→ **YOUR GOAL**: Copy each line of the data below exactly, leaving out pictures.

→ **GIVEN INFORMATION**:
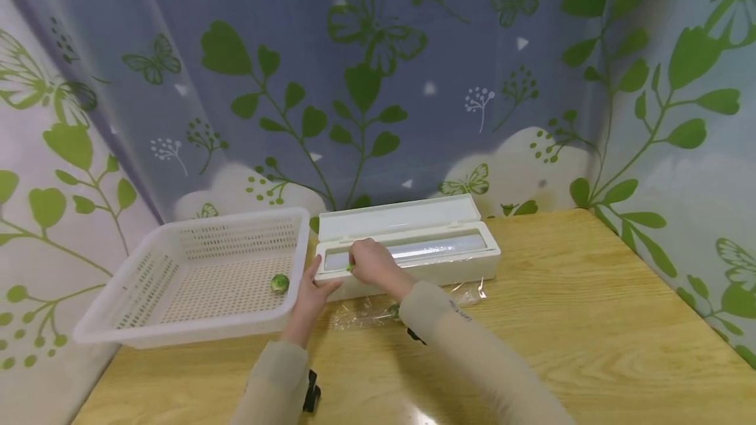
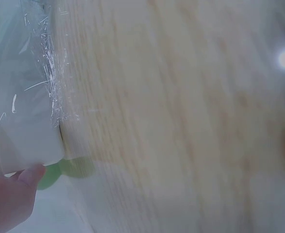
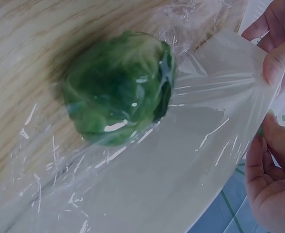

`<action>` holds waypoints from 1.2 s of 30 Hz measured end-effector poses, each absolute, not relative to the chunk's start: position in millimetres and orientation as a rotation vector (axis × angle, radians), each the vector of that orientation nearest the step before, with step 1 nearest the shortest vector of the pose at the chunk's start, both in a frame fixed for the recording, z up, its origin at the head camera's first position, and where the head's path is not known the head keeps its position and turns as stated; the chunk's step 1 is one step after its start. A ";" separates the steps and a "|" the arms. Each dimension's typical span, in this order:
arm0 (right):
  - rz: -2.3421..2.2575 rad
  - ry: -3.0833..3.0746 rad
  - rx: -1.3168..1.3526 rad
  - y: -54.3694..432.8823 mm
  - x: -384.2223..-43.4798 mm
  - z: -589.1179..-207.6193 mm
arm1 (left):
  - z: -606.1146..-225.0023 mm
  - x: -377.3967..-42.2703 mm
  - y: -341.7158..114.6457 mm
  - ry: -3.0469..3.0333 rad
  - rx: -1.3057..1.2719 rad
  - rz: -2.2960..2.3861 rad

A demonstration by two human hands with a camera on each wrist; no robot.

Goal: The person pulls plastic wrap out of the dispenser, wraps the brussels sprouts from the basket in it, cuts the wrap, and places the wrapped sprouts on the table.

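Observation:
A white cling film dispenser [image 1: 413, 274] stands on the table with its lid [image 1: 398, 217] raised and a film roll [image 1: 437, 246] inside. My left hand [image 1: 313, 290] grips its left end, thumb along the front. Over the front edge, near that end, my right hand [image 1: 375, 262] pinches a small green slider [image 1: 350, 268], mostly hidden by the fingers. Clear film [image 1: 360, 312] hangs from the box down onto the table. In the right wrist view a Brussels sprout [image 3: 118, 87] lies beneath this film, in front of the box.
Left of the dispenser is a white plastic basket [image 1: 177, 330] with one loose Brussels sprout [image 1: 279, 283] in it. A patterned curtain [image 1: 390, 117] hangs behind the wooden table [image 1: 590, 320].

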State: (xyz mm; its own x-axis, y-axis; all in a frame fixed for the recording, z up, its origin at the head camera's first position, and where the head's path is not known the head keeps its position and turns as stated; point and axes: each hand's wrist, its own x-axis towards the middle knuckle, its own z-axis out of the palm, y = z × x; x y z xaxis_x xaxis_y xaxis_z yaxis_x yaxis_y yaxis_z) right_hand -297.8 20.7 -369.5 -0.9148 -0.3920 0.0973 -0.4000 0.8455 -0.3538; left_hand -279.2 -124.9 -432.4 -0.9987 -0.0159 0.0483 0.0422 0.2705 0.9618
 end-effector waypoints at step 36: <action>0.606 -3.025 0.672 85.6 -298.5 -367.4 | -428.9 -281.4 -124.4 -2.517 0.048 -1.843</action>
State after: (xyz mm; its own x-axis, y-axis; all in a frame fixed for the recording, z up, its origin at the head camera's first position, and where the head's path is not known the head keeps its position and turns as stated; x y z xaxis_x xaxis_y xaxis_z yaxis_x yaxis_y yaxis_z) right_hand -298.5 85.6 -367.4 -0.9094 -0.4106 0.0663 -0.4045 0.8359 -0.3710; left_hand -281.4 -124.4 -428.9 -0.9993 -0.0374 -0.0006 -0.0118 0.3019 0.9533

→ **EXERCISE ANSWER**:
`<action>` holds waypoints from 1.2 s of 30 Hz measured end-effector poses, each absolute, not relative to the chunk's start: position in millimetres and orientation as a rotation vector (axis × angle, radians), each the vector of that orientation nearest the step before, with step 1 nearest the shortest vector of the pose at the chunk's start, both in a frame fixed for the recording, z up, its origin at the head camera's first position, and where the head's path is not known the head keeps its position and turns as stated; the chunk's step 1 is one step after its start. A ";" separates the steps and a "|" the arms. Each dimension's typical span, in this order:
arm0 (right):
  - rz: -2.3421..2.2575 rad
  - ry: -3.0833..3.0746 rad
  - rx: -1.3168..1.3526 rad
  - y: -54.3694..432.8823 mm
  - x: -384.2223..-43.4798 mm
  - z: -589.1179..-207.6193 mm
arm1 (left):
  - z: -606.1146..-225.0023 mm
  - x: -377.3967..-42.2703 mm
  - y: -341.7158..114.6457 mm
  - ry: -3.0469..3.0333 rad
  - rx: -1.3057..1.2719 rad
  - rz: -2.2960..2.3861 rad

A demonstration by two human hands with a camera on each wrist; no robot.

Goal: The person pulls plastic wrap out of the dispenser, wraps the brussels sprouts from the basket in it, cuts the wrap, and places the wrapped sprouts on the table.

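Observation:
A white cling film dispenser [image 1: 413, 274] stands on the table with its lid [image 1: 398, 217] raised and a film roll [image 1: 437, 246] inside. My left hand [image 1: 313, 290] grips its left end, thumb along the front. Over the front edge, near that end, my right hand [image 1: 375, 262] pinches a small green slider [image 1: 350, 268], mostly hidden by the fingers. Clear film [image 1: 360, 312] hangs from the box down onto the table. In the right wrist view a Brussels sprout [image 3: 118, 87] lies beneath this film, in front of the box.
Left of the dispenser is a white plastic basket [image 1: 177, 330] with one loose Brussels sprout [image 1: 279, 283] in it. A patterned curtain [image 1: 390, 117] hangs behind the wooden table [image 1: 590, 320].
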
State: (xyz mm; its own x-axis, y-axis; all in a frame fixed for the recording, z up, its origin at the head camera's first position, and where the head's path is not known the head keeps its position and turns as stated; point and axes: each hand's wrist, its own x-axis towards the middle knuckle, its own z-axis out of the palm, y = z × x; x y z xaxis_x xaxis_y xaxis_z yaxis_x yaxis_y yaxis_z) right_hand -297.8 20.7 -369.5 -0.9148 -0.3920 0.0973 -0.4000 0.8455 -0.3538; left_hand -279.2 -124.9 -432.4 -0.9987 -0.0159 0.0483 0.0422 0.2705 0.9618
 end-effector waypoints at step 36: <action>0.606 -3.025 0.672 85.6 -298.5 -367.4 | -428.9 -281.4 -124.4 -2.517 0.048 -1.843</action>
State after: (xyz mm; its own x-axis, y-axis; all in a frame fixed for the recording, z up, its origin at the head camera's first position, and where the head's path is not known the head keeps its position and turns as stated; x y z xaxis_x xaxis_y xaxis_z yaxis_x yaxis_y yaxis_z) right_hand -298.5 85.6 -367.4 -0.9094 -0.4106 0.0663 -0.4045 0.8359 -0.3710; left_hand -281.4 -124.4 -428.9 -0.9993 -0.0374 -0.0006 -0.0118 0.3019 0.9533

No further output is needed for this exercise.